Commonly Consumed Code Commodities

Overview

The reusables library is a cookbook of python functions and classes that programmers may find themselves often recreating.

It includes:

  • Archiving and extraction for zip, tar, gz, bz2, and rar
  • Path (file and folders) management
  • Fast logging setup and tools
  • Namespace (dict to class modules with child recursion)
  • Friendly datetime formatting
  • Config to dict parsing
  • Common regular expressions and file extensions
  • Helpful wrappers
  • Bash analogues
  • Easy downloading
  • Multiprocessing helpers

Install

Reusables is on PyPI, so can be easily installed with pip or easy_install.

pip install reusables

There are no required decencies. If this doesn't work, it's broken, raise a github issue.

Reusables is designed to not require any imports outside the standard library, but can be supplemented with those found in the requirements.txt file for additional functionality.

CI tests run on:

  • Python 2.6+
  • Python 3.3+
  • Pypy

Examples are provided below, and the API documentation can always be found at readthedocs.org.

Please note this is currently in development. Any item in development prior to a major version (1.x, 2.x) may change. Once at a major version, no breaking changes are planned to occur within that version.

What's included

General Helpers and File Management

import reusables

reusables.find_files_list(".", ext=reusables.exts.pictures)
# ['/home/user/background.jpg', '/home/user/private.png']

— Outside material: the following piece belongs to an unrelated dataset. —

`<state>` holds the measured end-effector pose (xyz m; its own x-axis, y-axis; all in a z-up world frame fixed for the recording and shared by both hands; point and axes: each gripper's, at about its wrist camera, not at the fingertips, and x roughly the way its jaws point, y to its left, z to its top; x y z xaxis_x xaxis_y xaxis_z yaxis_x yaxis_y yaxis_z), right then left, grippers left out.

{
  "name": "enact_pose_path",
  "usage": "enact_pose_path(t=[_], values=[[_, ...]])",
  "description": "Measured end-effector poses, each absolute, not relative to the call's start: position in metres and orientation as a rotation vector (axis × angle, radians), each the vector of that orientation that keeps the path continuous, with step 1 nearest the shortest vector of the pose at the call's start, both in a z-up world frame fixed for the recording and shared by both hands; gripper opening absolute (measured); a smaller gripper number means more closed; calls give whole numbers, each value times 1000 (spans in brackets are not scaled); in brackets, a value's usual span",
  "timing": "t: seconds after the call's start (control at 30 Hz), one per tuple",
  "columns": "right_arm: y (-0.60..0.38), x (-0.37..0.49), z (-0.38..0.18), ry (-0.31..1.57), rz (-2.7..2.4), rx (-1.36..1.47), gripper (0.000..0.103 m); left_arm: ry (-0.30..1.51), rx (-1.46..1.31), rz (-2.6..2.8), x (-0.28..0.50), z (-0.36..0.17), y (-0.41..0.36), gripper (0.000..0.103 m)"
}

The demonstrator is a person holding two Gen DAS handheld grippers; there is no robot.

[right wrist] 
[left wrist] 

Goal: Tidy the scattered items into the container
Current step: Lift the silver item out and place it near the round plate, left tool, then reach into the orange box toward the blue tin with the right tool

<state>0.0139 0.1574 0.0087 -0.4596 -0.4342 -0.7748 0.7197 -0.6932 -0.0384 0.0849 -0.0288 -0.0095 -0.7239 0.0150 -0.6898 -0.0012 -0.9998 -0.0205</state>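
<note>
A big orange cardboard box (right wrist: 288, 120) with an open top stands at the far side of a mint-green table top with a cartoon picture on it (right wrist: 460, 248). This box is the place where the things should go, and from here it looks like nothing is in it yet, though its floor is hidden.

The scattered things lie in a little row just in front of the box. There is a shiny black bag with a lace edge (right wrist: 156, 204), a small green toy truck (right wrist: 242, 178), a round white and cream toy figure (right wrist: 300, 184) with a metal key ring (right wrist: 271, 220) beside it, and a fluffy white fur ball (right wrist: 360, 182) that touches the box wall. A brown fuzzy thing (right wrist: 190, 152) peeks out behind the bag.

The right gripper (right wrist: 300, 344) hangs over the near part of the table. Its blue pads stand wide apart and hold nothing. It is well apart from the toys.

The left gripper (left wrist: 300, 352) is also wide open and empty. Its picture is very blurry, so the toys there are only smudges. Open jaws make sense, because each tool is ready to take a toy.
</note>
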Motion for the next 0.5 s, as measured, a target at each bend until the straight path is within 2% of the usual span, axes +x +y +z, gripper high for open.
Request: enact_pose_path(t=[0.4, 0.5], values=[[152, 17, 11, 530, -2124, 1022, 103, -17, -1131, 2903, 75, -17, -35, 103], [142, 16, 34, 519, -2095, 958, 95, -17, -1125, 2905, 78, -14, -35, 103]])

reusables.archive("reusables", name="reuse", archive_type="zip")
# 'C:\\Users\\Me\\Reusables\\reuse.zip'

reusables.extract("test/test_structure.zip", "my_archive")
# All files in the zip will be extracted into directory "my_archive"

reusables.config_dict('my_config.cfg')
# {'Section 1': {'key 1': 'value 1', 'key2': 'Value2'}, 'Section 2': {}}

reusables.count_files(".")
# 405

reusables.file_hash("test_structure.zip", hash_type="sha256")
# 'bc11af55928ab89771b9a141fa526a5b8a3dbc7d6870fece9b91af5d345a75ea'

reusables.safe_path('/home/user/eViL User\0\\/newdir$^&*/new^%file.txt')
# '/home/user/eViL User__/newdir____/new__file.txt'

reusables.run("echo 'hello there!'", shell=True)
# CompletedProcess(args="echo 'hello there!'", returncode=0, stdout='hello there!\n')

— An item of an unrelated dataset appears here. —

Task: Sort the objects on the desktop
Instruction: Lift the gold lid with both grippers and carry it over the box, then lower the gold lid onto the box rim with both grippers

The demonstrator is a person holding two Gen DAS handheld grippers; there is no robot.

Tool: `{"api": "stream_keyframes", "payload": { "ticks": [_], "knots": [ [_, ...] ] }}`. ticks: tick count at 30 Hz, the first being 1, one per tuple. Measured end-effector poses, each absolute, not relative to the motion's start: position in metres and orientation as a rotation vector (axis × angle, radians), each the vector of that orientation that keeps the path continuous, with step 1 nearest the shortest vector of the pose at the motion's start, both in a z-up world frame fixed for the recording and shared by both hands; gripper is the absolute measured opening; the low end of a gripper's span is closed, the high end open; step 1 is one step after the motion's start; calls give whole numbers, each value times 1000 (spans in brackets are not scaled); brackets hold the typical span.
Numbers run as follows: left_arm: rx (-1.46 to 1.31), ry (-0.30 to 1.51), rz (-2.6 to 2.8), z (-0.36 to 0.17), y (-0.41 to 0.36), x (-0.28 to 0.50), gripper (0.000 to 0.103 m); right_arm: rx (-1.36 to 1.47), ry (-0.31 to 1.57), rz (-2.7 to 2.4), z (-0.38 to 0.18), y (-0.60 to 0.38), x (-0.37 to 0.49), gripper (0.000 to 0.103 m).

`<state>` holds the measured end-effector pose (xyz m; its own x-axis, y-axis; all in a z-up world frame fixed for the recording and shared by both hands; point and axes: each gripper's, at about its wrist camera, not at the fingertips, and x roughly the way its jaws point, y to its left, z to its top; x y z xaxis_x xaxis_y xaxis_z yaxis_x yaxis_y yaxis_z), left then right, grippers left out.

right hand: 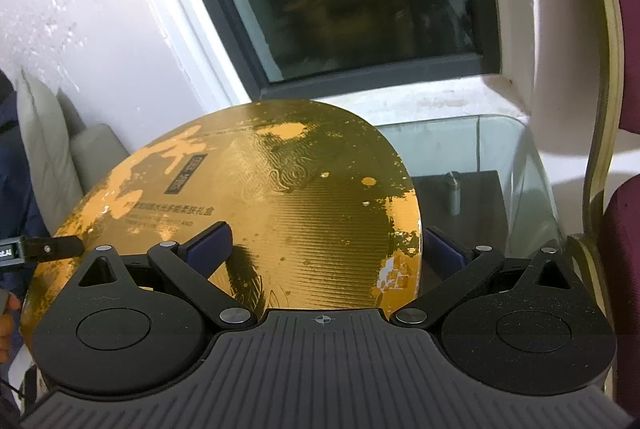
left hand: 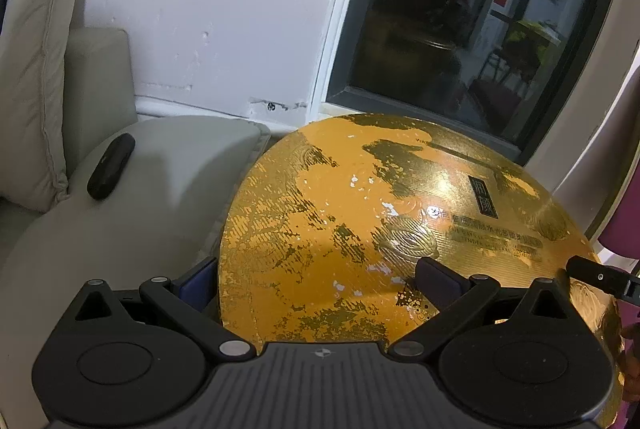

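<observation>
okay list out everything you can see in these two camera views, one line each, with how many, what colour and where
Round gold gift box with worn orange patches and a black label: one, gold and orange, held between both grippers, filling the middle of both views.
Glass tabletop: one, clear, right of the box in the right wrist view.
Beige cushioned sofa: one, beige, left of the box against the white wall.
Small black oblong device: one, black, lying on the sofa arm.
Dark-framed window: one, dark grey, behind the box.
Maroon chair: one, maroon, far right.
Left gripper: one, black with blue pads, straddling the box's left edge.
Right gripper: one, black with blue pads, straddling the box's right edge.
</observation>
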<state>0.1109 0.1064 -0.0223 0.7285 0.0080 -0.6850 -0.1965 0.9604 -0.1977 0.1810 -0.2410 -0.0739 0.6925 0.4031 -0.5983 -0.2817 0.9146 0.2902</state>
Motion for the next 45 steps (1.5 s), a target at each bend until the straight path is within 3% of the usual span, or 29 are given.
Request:
{"api": "stream_keyframes", "payload": {
  "ticks": [34, 45],
  "knots": [
    [-237, 789, 97, -34, 114, 122, 100, 109, 738, 309, -67, -228, 175, 101],
    [-54, 965, 292, 11, 115, 85, 102, -28, 673, 203, -5, -216, 129, 102]
  ]
}}
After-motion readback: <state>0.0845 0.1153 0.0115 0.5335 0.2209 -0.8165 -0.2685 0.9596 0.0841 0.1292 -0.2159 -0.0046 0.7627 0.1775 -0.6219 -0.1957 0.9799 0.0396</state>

reusables.cut("abcdefghi")
# ['ab', 'cd', 'ef', 'gh', 'i']

One of the most reusables pieces of code is the find_files. It is always appearing on stackoverflow and forums of how to implement os.walk or glob; here's both.

reusables.find_files_list(".", name="*reuse*", depth=2)
# ['.\\test\\test_reuse.py', '.\\test\\test_reuse_datetime.py',
#  '.\\test\\test_reuse_logging.py', '.\\test\\test_reuse_namespace.py']

# match_case works for both ext and name
# depth of 1 means this working directory only, no further

reusables.find_files_list(ext=".PY", depth=1, match_case=True)
# []

reusables.find_files_list(ext=".py", depth=1, match_case=True)
# ['.\\setup.py']

reusables.find_files_list(name="setup", ext=".py", match_case=True)
# ['.\\setup.py']

reusables.find_files_list(name="Setup", ext=".py", match_case=True)
# []

Namespace

Check out Box, a much improved version as its own library.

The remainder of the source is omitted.